I know this sounds like the tiniest of triumphs in a world of people who have respectable accomplishments to be proud of, but nonetheless, it brings me great pleasure to announce that I have found a pumpkin soup that meets my approval.
Yes, I know, who talks about pumpkin soup in November? It seems like strictly an October affair. Pumpkins crowd the markets, and the people gather round with an evil glint in their eyes, eager to carve them up and roast their innards, mwa-ha-ha. You can barely turn your head without finding another half dozen pumpkin recipes, and oh, I know, I’ve spread my share around.
Alex and I bought three smallish pumpkins to carve this year, but the weeks leading up to Halloween were chaotic and we never got to them. Feeling guilty that they were about to go to waste, I roasted and pureed one and a half of them (and stupidly deleted the pictures before, uh, downloading them from the camera), before deciding it was an absolutely excessive amount of work and entirely not worth it. I hear everyone goes through this same process once in their lives.
Nonetheless, I have cups and cups of puree, and I decided it time to find a pumpkin soup I can actually get along with. Your see, I pick on a good lot of them. I don’t like them sweet. I don’t like them with cinnamon or warm spices. I don’t like them with cream. I don’t like them too smooth and I especially don’t like them boring, like warmed pumpkin milk. Suffice it to say, I don’t eat a lot of pumpkin soup.
But this is about to change. This soup is loud. Beefy, spicy, smoky, textured and complex, ten times better than I even knew pumpkin soup could be. It has no cream. It is thickened by coarsely-pureed black beans. The pumpkin puree is just one star in an ensemble cast.
With a salad and a crusty piece of bread, it is substantial enough to be a meal, and I cannot wait to eat it again tomorrow, which is actually somewhat inconvenient, considering the whole new recipe every day thang this month. Fear not, though. I have something else up my sleeve, but you knew that. Don’t I always?
Accompaniment: Elise’s brined and baked pumpkin seeds, which will be my new go-to recipe
One year ago: When the Stars Make You Drool
Black Bean Pumpkin Soup
Gourmet, November 1996
Yield: 9 cups
Three 15 1/2 ounce cans black beans (about 4 1/2 cups), rinsed and drained
1 cup drained canned tomatoes, chopped
1 1/4 cups chopped onion
1/2 cup minced shallot
4 garlic cloves minced
1 tablespoon plus 2 teaspoons ground cumin
1 teaspoon salt
1/2 teaspoon freshly ground black pepper
1/2 stick (1/4 cup) unsalted butter
4 cups beef broth
a 16-ounce can pumpkin puree (about 1 1/2 cups)
1/2 cup dry Sherry
1/2 pound cooked ham, cut into 1/8-inch dice
3 to 4 tablespoons Sherry vinegar
Garnish: sour cream and coarsely chopped lightly toasted pumpkin seeds
In a food processor coarsely puree beans and tomatoes.

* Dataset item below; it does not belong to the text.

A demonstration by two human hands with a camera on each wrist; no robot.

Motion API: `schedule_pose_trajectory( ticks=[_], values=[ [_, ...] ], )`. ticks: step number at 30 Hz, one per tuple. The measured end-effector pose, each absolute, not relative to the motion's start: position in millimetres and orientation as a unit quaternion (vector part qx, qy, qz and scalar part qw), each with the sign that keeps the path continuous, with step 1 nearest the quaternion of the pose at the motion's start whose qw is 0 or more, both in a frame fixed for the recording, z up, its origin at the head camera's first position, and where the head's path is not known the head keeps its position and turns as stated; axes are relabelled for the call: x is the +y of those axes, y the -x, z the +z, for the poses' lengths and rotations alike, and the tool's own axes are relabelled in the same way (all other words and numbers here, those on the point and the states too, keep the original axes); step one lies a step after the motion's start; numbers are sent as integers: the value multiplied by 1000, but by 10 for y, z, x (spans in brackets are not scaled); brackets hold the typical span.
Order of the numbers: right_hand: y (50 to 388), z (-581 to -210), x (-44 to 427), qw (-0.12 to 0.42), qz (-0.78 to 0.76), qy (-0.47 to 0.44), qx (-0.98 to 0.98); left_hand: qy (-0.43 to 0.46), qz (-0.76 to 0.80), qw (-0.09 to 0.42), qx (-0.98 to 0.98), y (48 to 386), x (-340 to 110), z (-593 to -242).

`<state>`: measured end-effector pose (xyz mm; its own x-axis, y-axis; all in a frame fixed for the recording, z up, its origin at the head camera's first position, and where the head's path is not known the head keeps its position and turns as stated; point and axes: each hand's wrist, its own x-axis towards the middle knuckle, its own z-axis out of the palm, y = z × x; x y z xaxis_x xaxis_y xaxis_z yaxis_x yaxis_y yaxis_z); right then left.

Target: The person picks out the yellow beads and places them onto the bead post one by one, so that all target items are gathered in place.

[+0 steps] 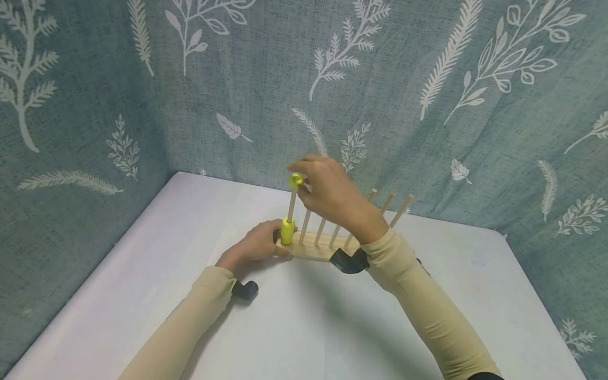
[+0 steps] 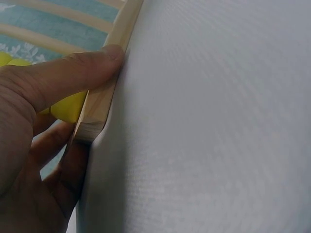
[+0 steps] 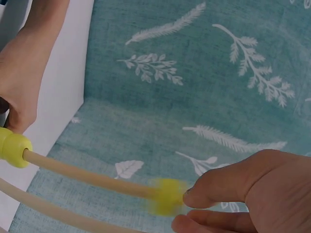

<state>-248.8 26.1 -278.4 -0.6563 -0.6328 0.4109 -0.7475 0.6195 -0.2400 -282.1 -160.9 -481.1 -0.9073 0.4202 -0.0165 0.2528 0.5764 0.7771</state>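
Observation:
A wooden base [image 1: 311, 252] with a row of upright pegs stands on the table. My left hand [image 1: 258, 241] grips its left end, thumb [image 2: 92, 68] on the front edge and other fingers behind. Yellow beads [image 1: 287, 231] sit low on the leftmost peg [image 1: 292, 206], seen also in the right wrist view [image 3: 14, 148]. Another yellow bead [image 1: 296, 180], blurred in the right wrist view [image 3: 167, 196], is around that peg's top. My right hand [image 1: 332, 195] is beside it, fingers apart and tips [image 3: 192, 198] at the bead's edge; the bead lies just beyond them.
The other pegs [image 1: 401, 210] rise bare to the right, partly behind my right hand and wrist. A white table [image 1: 266, 327] extends around the base. Behind and to the left hangs a teal curtain [image 1: 266, 89] with white leaf prints. Dark devices [image 1: 349, 261] are on both wrists.

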Motion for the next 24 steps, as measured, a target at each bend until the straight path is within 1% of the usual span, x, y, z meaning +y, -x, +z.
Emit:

In a 6-quart heavy kettle cook onion, shallot, garlic, cumin, salt, and pepper in butter over moderate heat, stirring, until onion is softened and beginning to brown. Stir in bean puree. Stir in broth, pumpkin, and Sherry until combined and simmer, uncovered, stirring occasionally, 25 minutes, or until thick enough to coat the back of a spoon.
Just before serving, add ham and vinegar and simmer soup, stirring, until heated through. Season soup with salt and pepper.
Serve soup garnished with sour cream and toasted pumpkin seeds.